One of the strongest roadblocks to ever take any action towards justice is the myth of “community engagement,” which occurs on multiple levels of government for limited amounts of time. Justice should never require that the government listen to the people because such a premise implies that constituents have never spoken against injustice or attempted to hold those in power accountable for abuses. All of the negative feedback of expansionism already exists, but the government is designed to believe that instead of hearing “no,” it is entitled to prolong its destruction by finding the most desperate people who are willing to say “yes” to expansion. Throughout the history of the United States, expansionism/colonialism has never produced a consistently positive outcome for BIPOCQ, and anomalies should not be regarded as trends. Inauthentic community engagement implies that the government is never responsible to its constituents, and structural changes to government takes time that ordinary people lack due to the ever-present threats of eviction, hunger, utilities, and all the major bills that people pay every month.

The lies of the real estate industry are not only long-lived, but strong. Despite the multiple revelations that real estate developers are willing to destroy the public without accepting responsibility, people are still lining up to exalt its praises. BIPOCQ spaces are continuously targeted because of the bigoted perception of those communities being “ugly” and “dangerous.” Society in the United States truly believes in its heart of hearts that all BIPOCQ are too stupid to know what to do in their communities, despite there being excessive accounts of people managing just fine without interference. Even the federal government perpetuates the lie that predatory practices deserve protection, while trauma inflicted by those practices deserves condescension; twice the amount of reparations requested was paid to people who stole from the public with fake math. Because Congress stays rich from abusing BIPOCQ communities, no hearings, talks, or appearances will ever result in substantive change from them. In the eyes of the public, it is apparently unamerican to respect that no one deserves to abuse BIPOCQ community infrastructure.

Focusing on economic opportunity when creating equity plans ignores the paradigm that Black and Brown people are used to generate White wealth and “economic growth” empowers those with resources, not the working poor. No model can overcome such thoughts, and counting on private investments to restore a community ensures displacement as people would see houses as “investments,” not homes. “Expanding” development is a gimme for big developers who care nothing about displacement, and focusing on businesses indulges the stereotypes of “model minorities” and respectability when existence should be enough. History has proven that a city can have a strong economy or racial and environmental justice, but not both, and “self determination” is often defined as BIPOCQ recreating the dominant narrative. Most people do not aim for “economic prosperity”–they are told that economic prosperity is the only way to achieve rest, so the main goal of justice needs to be comfort without consumption.

Also, data collection is often eurocentric and promotes the dominant narrative, implying that those unwilling to exploit or be exploited will have low quality lives. When designing equity tools, cities need to consider what types of lifestyles should be supported and why. More importantly, the city needs to observe whom they are counting on to fulfill those lifestyle expectations, and those crafting the equity models need to consider whether the models are based on everyone within a city agreeing with it. An overemphasis on high-end “luxury” goods means that several BIPOCQ communities have been developed to alienate the existing community in favor of newcomers, so justice is not marketability. “Market forces” are fake and tourism in BIPOCQ neighborhoods is racist because new development is often marketed towards “market rate” clientele, who are often White.

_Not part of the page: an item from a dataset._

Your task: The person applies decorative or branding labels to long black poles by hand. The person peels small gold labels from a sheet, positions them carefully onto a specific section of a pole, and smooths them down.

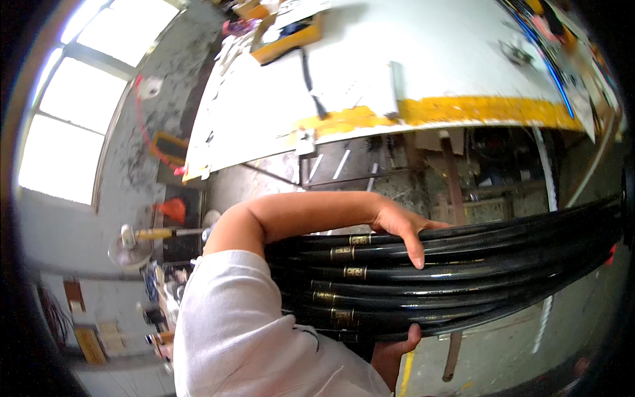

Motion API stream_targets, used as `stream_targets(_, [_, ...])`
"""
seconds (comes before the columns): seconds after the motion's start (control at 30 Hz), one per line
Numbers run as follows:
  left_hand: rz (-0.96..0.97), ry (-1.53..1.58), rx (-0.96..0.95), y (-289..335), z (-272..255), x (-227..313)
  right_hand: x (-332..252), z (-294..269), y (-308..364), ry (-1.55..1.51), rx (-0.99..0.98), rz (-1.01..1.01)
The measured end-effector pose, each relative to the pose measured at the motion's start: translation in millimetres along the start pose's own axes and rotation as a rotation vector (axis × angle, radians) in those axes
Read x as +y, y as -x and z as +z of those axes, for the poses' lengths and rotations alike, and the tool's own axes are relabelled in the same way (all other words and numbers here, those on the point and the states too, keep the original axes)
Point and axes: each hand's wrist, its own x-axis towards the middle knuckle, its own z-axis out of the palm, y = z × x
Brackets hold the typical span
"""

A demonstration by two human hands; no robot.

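A thick bundle of long, glossy black rods or tubes (463,278) with small gold bands lies across my front, reaching toward the right rim. From a white sleeve, my left arm bends over its far side. My left hand (403,228) wraps the top of the bundle, thumb pointing down across the rods. Under the near side, my right hand (397,347) grips the bundle from below; only its thumb and part of the palm show, the other fingers hidden beneath. The bundle's left end disappears behind my sleeve.
Ahead stands a white table (436,59) with a yellow front edge (489,109). A yellow box (291,40), a black strip (307,79) and blue rods (552,73) lie on it. A fan (129,248) and an orange funnel-shaped thing (172,210) are at left, near the window wall.
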Motion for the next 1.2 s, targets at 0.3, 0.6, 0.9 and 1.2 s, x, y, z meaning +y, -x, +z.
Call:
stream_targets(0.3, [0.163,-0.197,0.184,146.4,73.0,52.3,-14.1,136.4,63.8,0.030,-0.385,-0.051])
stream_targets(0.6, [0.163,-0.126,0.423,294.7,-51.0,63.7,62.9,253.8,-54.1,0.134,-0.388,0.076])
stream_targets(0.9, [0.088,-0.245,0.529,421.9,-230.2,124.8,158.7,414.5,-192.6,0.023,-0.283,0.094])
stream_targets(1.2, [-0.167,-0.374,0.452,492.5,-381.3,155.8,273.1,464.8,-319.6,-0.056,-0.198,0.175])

No one can offer solutions to the abuse of BIPOCQ communities because all solutions are based on the premise that abusing BIPOCQ is wrong; if no one thinks that, no one will find the solutions meaningful. However, they begin with enacting consequences for public harassment, such as calling the police on people for no reason or assaulting people who are not engaging. No public or private entities should be empowered to treat BIPOCQ communities like a canvas, and if developers are unwilling to provide factual information about housing, they should never get permits. City employees need to disengage with “activist” groups who preserve their “neighborhood character” by offering other neighborhoods as sacrifices. Critically, all cities need to stop offering time and influence to people with money who are not elected and irresponsibly consume. Finally, if cities truly want justice, they need to focus on republicizing public spaces instead of commodifying every square foot. BIPOCQ are not responsible for the mess others made, and should not be demoralized because the systems were designed to work against them.